【読書記録】「魔が差したパン」
O・ヘンリー 著/小川高義 訳/新潮社
※この記事はネタバレを含みます。
概要
O・ヘンリーの短編集。
「最後の一葉」が有名過ぎて、かつ自己犠牲の物語という印象が強いので、O・ヘンリーと聞くとほぉん・・・という、ちょっと醒めた目で見ていたけれど、全体的に展開がお洒落で楽しかったです。
以下は短編毎の感想です。
「ブラックビルの雲隠れ」
強盗犯ブラック・ビルが逃亡先の田舎で、羊飼いとして農家に雇われ、雇い主とも親しくなるが、捜査の手が迫っていることを知り・・・
羊飼いの正体を知らない雇い主がブラック・ビルのニュースに言及した際、自身に疑いの目が向けられるのを、雇い主にあんたがブラック・ビルでは?と疑う冗談で回避する手腕!
「第三の材料」
ボロアパートで出会った貧しい女2人(初対面)が、材料を持ち寄ってスープを作る。あとは玉ねぎがあればねぇ、と言っていたところ、玉ねぎを持った男が現れる。その男は先日、一方の女と運命的な出会いをした大金持ちだった。
この結末は私にはとても寂しかった。
女2人は成り行きでスープを作りながらだんだん仲良くなってきていて、これからもっと親しくなれる予感に満ちているのだ。そこに大金持ちの男が来てしまったら、きっと恋愛が始まって、育ちかけた友情は頓挫してしまう。置いて行かれる方はどんなに寂しかろうと思う。
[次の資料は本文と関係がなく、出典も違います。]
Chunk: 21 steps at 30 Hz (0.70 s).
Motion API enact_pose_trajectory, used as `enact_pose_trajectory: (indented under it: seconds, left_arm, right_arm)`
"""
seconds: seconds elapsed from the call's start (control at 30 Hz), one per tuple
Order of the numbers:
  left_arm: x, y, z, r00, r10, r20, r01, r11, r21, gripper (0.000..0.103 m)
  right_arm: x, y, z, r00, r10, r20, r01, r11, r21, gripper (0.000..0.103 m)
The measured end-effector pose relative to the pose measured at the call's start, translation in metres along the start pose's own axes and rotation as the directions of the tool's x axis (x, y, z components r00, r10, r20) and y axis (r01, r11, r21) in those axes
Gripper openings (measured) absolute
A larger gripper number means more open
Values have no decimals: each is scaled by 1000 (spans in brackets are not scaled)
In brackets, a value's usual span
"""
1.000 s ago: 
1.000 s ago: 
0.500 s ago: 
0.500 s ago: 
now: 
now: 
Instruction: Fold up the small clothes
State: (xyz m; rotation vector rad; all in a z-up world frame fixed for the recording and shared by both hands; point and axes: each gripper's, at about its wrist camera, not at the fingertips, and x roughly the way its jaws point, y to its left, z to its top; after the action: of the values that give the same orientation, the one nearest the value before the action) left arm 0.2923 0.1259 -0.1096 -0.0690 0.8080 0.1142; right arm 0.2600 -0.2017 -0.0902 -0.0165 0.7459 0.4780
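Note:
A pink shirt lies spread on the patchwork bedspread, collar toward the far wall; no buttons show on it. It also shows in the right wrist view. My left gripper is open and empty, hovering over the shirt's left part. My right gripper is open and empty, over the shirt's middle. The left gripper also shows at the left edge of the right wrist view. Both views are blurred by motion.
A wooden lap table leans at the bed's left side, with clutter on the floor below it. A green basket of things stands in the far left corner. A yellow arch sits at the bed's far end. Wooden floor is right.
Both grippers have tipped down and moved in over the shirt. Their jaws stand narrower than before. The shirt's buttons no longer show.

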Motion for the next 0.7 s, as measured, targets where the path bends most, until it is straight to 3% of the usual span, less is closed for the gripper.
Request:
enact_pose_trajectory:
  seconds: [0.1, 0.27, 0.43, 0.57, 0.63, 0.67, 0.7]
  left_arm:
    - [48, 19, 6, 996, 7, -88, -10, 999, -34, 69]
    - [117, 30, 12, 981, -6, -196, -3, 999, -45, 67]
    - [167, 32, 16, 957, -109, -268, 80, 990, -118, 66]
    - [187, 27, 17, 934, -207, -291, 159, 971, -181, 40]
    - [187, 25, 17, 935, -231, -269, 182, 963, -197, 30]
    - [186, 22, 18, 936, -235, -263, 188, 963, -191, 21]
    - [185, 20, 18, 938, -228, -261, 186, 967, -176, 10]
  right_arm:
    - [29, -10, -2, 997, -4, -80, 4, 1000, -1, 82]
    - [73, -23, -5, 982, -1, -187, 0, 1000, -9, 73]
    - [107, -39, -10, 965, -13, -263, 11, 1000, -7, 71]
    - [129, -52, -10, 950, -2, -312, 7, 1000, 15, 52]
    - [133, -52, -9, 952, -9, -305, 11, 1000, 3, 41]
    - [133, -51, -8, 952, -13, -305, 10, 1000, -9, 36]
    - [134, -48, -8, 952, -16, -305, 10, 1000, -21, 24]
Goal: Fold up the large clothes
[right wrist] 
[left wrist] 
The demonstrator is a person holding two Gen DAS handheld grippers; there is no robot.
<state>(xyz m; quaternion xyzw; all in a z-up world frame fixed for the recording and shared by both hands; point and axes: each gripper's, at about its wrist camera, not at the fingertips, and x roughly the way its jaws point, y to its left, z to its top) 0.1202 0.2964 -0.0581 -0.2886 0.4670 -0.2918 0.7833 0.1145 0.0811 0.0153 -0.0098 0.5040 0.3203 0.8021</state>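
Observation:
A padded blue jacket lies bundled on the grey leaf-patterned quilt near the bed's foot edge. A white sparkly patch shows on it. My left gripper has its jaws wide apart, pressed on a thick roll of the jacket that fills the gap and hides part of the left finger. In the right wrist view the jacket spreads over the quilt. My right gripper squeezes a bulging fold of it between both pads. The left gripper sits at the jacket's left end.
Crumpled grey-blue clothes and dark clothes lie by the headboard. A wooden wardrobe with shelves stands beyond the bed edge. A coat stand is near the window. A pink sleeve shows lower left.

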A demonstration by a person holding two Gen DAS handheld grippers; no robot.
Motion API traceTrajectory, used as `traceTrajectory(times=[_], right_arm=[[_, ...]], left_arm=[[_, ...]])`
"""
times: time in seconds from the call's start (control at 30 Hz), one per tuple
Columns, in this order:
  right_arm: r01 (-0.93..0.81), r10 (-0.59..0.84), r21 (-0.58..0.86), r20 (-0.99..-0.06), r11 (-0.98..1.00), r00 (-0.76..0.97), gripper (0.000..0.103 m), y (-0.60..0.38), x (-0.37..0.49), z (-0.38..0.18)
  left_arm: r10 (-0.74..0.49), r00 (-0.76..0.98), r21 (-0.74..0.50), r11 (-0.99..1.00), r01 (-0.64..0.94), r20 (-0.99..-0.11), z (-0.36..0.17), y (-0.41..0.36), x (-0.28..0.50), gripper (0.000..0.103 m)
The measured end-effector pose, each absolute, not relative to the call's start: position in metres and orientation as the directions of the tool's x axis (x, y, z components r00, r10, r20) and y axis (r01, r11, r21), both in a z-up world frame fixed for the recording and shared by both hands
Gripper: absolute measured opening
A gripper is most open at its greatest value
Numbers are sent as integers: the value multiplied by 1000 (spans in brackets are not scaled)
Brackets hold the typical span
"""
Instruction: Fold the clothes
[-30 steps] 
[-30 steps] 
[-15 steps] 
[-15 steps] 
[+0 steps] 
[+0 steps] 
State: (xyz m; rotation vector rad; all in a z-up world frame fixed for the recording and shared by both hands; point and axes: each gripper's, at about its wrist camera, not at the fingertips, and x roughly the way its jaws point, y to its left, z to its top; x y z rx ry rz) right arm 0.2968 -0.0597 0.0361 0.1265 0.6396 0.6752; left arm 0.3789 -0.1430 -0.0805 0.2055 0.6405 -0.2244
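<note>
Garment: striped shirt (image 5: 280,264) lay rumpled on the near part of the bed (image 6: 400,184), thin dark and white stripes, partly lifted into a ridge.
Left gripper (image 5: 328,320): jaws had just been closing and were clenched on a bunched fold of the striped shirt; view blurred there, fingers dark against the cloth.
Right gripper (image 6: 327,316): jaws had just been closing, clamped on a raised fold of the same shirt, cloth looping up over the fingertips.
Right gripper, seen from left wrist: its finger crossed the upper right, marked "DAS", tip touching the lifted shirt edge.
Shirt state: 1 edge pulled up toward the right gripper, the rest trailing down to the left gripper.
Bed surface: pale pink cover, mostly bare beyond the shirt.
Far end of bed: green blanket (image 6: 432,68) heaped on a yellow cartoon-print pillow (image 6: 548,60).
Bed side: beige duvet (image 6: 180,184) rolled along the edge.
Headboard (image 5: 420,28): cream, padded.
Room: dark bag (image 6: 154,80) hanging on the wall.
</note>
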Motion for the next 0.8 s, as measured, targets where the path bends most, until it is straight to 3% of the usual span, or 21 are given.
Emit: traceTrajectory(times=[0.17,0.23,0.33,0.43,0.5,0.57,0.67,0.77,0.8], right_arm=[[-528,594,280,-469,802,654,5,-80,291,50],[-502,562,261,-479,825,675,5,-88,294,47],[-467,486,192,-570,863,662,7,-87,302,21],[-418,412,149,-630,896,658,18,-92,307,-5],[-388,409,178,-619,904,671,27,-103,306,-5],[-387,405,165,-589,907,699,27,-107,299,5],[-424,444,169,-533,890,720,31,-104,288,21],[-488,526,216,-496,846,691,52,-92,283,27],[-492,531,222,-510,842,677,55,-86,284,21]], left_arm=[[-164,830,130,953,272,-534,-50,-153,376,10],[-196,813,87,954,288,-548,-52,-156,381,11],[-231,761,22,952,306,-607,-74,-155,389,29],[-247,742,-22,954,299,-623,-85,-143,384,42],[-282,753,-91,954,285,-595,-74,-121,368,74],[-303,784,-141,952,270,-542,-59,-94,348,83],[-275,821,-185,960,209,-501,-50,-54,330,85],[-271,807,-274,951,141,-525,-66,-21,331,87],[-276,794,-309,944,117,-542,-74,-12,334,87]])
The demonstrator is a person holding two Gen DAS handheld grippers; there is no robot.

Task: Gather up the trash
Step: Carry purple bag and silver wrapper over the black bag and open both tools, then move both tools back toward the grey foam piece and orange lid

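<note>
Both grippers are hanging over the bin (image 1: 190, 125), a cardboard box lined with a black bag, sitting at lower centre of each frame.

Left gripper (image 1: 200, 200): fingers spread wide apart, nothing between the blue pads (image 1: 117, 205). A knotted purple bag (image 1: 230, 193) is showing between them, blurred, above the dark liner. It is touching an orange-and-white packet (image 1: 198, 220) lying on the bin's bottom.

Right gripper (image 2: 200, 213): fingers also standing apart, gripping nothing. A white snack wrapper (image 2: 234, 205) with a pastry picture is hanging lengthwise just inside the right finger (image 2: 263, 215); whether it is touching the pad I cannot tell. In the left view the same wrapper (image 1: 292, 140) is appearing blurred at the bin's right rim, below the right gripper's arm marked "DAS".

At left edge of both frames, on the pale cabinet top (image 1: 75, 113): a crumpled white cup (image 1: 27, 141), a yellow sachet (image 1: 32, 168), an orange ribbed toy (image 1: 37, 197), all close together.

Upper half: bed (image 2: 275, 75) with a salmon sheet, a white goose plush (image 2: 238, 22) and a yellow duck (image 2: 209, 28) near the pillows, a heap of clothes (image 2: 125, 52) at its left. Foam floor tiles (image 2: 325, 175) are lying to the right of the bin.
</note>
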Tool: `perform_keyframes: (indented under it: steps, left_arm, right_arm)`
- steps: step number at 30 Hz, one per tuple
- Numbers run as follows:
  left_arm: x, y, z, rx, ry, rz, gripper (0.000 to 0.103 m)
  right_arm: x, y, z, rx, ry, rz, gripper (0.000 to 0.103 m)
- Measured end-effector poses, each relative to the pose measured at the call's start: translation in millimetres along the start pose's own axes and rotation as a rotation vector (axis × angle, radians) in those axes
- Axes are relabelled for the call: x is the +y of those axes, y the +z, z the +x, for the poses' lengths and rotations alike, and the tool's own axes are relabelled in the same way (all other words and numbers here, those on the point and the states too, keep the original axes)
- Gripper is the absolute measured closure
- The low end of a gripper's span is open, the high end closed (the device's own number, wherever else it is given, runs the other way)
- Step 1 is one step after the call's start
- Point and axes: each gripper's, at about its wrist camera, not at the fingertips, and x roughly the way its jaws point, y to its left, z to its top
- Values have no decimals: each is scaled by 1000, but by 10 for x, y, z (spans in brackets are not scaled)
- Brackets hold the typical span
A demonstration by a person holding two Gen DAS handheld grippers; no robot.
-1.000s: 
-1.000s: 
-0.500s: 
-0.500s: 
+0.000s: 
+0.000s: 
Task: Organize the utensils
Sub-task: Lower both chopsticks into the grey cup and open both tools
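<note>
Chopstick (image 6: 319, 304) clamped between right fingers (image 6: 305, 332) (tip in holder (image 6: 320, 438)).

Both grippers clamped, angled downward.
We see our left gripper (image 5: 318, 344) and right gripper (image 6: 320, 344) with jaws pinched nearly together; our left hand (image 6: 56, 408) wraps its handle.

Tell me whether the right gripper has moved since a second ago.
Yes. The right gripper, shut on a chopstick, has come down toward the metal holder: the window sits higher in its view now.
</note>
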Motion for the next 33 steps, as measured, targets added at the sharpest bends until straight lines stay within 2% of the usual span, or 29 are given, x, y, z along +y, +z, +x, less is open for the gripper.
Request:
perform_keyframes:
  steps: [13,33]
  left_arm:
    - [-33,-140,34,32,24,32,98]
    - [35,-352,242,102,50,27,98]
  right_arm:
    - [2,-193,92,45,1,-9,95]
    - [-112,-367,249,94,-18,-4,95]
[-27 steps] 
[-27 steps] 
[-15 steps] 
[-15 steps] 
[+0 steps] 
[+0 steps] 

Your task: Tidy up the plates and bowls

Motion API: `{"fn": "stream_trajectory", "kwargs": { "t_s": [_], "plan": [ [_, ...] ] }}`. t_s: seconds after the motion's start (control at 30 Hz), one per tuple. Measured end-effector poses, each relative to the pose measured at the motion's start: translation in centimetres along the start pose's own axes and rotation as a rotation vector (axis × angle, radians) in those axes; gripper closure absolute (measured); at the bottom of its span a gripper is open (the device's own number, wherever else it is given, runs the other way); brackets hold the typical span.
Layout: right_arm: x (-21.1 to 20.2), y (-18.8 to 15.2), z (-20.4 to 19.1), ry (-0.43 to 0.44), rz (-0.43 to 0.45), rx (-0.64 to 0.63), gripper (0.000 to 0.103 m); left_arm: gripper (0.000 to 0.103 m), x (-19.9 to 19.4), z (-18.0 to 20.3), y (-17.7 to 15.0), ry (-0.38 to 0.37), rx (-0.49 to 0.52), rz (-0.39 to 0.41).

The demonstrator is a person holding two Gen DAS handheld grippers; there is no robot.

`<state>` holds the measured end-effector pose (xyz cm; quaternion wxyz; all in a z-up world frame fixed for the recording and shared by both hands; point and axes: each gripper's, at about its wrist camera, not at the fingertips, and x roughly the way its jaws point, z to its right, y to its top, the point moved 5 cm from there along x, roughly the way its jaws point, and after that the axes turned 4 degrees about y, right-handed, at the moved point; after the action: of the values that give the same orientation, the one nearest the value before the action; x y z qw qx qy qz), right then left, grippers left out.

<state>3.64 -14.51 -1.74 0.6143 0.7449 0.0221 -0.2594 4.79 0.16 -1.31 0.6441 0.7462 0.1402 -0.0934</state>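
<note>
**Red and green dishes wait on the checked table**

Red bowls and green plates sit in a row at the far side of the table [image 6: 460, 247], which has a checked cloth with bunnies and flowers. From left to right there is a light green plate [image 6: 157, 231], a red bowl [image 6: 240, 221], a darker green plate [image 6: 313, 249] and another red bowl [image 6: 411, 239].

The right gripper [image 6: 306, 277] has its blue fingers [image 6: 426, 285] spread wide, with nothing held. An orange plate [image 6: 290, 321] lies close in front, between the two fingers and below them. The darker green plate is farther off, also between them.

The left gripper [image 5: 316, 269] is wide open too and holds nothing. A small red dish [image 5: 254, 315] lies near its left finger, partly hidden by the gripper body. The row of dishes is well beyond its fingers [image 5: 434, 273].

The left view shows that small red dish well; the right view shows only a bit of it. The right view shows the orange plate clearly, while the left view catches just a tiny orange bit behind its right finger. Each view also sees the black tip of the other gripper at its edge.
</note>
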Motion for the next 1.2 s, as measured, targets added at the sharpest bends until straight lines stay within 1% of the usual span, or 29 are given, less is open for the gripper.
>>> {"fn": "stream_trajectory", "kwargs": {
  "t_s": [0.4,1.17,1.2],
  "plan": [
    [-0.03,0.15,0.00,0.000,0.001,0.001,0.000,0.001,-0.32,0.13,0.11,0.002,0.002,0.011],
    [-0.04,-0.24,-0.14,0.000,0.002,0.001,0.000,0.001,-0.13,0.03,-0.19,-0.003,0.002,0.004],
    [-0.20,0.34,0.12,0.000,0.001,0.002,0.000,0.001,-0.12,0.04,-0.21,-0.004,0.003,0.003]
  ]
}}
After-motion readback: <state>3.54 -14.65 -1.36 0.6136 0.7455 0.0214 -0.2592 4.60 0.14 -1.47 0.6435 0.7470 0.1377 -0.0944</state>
大金持ちと結婚した女が富豪生活に飽きて、もう一方の女の安アパートに入り浸る続編が欲しいです。
「人生ぐるぐる」
人生というより、お札がぐるぐるする話だ。
治安判事に5ドルを払って離婚した男が、妻への扶養費にするために判事からその5ドルを覆面強盗で奪い返し、翌日妻と仲直りしたので5ドル払って再婚するという、素敵にくだらない話です。